Exercise: Take the entries below and print, exactly, the stretch from the line containing "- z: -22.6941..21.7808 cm" through the line containing "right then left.", both included.
--------
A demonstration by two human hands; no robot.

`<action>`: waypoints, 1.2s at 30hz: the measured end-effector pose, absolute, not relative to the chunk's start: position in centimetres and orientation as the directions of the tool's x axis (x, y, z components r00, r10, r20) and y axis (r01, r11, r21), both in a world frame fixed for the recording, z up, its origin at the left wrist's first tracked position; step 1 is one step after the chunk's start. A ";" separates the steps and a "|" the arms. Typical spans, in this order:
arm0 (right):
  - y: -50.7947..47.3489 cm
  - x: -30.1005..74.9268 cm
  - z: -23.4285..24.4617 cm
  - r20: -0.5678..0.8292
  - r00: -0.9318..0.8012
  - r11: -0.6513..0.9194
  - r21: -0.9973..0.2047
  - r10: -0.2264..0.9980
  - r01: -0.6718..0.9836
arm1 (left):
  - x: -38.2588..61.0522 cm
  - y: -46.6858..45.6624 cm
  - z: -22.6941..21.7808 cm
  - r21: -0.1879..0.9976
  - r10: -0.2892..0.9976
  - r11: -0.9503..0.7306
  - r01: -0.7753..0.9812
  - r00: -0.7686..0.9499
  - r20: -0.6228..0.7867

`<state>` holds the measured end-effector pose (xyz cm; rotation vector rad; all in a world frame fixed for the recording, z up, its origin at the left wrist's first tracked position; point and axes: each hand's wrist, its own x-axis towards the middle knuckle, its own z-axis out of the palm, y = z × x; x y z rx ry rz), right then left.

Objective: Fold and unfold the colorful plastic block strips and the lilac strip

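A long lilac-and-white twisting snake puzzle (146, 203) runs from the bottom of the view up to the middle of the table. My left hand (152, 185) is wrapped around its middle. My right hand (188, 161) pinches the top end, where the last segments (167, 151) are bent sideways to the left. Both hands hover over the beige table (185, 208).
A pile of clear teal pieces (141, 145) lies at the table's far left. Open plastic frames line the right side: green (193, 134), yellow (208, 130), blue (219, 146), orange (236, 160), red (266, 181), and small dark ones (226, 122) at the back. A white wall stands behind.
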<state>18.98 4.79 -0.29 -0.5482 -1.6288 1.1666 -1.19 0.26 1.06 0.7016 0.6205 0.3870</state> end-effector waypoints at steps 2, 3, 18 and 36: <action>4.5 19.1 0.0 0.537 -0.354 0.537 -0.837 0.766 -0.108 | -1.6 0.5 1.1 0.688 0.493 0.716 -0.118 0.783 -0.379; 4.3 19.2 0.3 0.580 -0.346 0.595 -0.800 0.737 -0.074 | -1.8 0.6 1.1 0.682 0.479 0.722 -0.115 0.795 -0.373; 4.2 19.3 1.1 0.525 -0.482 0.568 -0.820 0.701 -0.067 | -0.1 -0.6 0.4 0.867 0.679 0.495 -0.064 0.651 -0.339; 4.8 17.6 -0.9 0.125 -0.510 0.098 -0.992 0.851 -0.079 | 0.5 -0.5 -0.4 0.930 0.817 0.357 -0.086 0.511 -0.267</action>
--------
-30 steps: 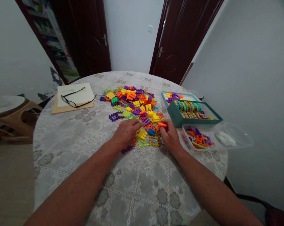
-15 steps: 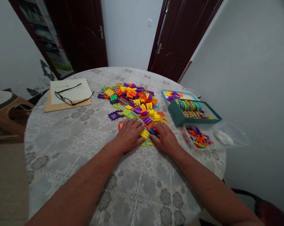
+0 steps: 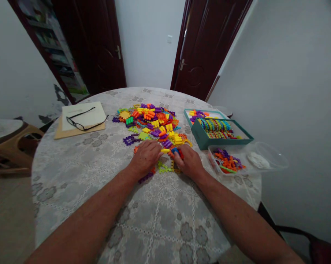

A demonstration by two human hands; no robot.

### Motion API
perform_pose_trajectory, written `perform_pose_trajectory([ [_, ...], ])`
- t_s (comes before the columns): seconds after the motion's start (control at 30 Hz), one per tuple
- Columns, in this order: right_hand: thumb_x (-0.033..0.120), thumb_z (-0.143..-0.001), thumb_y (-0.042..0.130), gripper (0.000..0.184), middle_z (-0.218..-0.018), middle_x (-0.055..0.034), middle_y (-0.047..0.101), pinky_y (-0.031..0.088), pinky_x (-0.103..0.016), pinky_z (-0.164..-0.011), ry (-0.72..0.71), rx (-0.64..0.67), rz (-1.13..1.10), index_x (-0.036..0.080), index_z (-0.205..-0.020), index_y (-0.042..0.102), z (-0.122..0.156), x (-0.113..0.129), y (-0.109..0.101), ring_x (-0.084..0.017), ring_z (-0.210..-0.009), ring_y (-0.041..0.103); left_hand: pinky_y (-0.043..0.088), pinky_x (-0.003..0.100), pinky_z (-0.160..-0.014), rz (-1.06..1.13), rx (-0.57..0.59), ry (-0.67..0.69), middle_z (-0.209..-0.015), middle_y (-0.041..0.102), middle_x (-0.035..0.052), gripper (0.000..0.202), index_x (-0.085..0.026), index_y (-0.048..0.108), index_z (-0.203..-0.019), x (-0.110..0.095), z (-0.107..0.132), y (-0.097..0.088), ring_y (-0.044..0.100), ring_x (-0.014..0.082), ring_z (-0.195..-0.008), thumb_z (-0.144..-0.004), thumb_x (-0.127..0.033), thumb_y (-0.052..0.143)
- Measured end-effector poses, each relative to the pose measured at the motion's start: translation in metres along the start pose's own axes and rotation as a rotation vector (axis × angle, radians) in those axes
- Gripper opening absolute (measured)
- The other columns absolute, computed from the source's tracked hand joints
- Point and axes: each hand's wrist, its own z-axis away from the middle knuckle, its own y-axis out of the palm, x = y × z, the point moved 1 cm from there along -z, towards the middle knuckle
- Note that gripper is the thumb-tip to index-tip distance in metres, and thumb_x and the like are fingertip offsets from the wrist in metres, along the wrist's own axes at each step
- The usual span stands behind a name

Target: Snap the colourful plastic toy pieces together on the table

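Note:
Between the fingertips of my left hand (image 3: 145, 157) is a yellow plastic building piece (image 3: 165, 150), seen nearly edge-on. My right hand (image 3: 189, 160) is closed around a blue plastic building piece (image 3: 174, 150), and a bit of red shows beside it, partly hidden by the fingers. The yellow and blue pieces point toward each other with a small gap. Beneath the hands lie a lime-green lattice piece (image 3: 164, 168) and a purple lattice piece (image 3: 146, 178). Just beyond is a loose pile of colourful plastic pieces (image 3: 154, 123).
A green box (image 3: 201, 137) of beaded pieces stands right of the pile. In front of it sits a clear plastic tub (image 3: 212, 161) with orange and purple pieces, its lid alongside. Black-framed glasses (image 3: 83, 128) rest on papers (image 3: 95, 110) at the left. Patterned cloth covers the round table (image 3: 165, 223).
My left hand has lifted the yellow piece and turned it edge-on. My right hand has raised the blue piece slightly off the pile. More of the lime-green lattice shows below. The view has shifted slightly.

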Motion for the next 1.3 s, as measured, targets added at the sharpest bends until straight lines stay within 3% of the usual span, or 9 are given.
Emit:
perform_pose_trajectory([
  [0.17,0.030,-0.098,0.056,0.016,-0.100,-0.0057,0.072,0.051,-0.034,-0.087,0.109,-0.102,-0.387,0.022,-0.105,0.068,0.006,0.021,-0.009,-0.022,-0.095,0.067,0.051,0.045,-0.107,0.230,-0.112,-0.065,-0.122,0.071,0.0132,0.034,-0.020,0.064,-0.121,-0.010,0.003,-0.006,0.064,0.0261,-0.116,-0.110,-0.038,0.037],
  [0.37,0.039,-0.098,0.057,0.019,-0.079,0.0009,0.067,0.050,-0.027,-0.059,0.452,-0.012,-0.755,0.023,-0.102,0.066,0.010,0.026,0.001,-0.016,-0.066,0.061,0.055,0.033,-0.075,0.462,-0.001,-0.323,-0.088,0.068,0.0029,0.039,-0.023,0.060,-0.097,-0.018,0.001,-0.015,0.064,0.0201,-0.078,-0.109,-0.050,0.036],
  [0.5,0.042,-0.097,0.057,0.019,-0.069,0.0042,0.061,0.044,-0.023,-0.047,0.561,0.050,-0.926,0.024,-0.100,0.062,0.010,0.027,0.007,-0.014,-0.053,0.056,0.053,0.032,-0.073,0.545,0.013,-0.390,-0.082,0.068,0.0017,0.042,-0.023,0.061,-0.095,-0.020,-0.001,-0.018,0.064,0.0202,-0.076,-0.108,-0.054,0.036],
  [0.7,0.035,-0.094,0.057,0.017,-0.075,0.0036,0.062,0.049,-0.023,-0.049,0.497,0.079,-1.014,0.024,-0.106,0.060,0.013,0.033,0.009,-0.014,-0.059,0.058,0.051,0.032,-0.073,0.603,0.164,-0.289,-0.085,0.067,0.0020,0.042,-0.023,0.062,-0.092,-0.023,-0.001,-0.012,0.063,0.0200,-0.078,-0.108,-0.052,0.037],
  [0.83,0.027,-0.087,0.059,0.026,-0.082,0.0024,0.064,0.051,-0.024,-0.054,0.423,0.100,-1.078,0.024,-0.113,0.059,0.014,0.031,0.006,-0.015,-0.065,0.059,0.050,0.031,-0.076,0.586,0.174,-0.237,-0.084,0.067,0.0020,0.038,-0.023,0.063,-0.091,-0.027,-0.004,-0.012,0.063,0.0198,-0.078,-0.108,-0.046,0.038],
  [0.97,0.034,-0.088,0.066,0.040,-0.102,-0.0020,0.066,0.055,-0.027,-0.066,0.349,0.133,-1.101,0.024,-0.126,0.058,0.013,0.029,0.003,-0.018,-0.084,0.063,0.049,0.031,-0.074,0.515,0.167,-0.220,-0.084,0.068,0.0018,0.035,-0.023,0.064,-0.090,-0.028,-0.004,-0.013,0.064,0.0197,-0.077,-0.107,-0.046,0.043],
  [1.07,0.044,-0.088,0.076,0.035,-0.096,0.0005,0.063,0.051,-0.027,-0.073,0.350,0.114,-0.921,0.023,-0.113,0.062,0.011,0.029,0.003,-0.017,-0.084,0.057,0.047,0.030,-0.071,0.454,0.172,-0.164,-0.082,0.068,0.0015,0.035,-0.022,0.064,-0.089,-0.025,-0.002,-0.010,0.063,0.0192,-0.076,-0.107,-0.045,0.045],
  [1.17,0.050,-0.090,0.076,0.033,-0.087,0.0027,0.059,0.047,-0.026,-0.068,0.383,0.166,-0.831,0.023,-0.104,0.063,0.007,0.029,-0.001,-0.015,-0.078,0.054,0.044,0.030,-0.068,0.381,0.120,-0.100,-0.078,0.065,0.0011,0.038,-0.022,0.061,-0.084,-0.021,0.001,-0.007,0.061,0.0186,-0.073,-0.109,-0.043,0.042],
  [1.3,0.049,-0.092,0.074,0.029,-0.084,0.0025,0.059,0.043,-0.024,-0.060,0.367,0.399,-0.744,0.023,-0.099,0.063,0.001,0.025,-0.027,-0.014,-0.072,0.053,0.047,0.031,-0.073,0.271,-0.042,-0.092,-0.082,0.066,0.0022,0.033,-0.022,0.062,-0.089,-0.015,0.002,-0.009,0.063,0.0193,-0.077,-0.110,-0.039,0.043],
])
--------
Answer to the problem:
  - z: -22.6941..21.7808 cm
  - r21: -0.1879..0.9976
  - r10: -0.2892..0.9976
  - r11: -0.9503..0.7306
  - r01: -0.7753..0.9812
  - r00: -0.7686..0.9499
  - r20: -0.6228..0.7867

`<state>` holds the measured end-effector pose (xyz cm; rotation vector rad; all in a world frame fixed for the recording, z up, its origin at the left wrist's first tracked position; point and axes: each hand's wrist, its own x-axis towards the middle knuckle, its own z-axis out of the palm, y = z × x; x y z rx ry rz), right then left.

The exercise was worked through completely.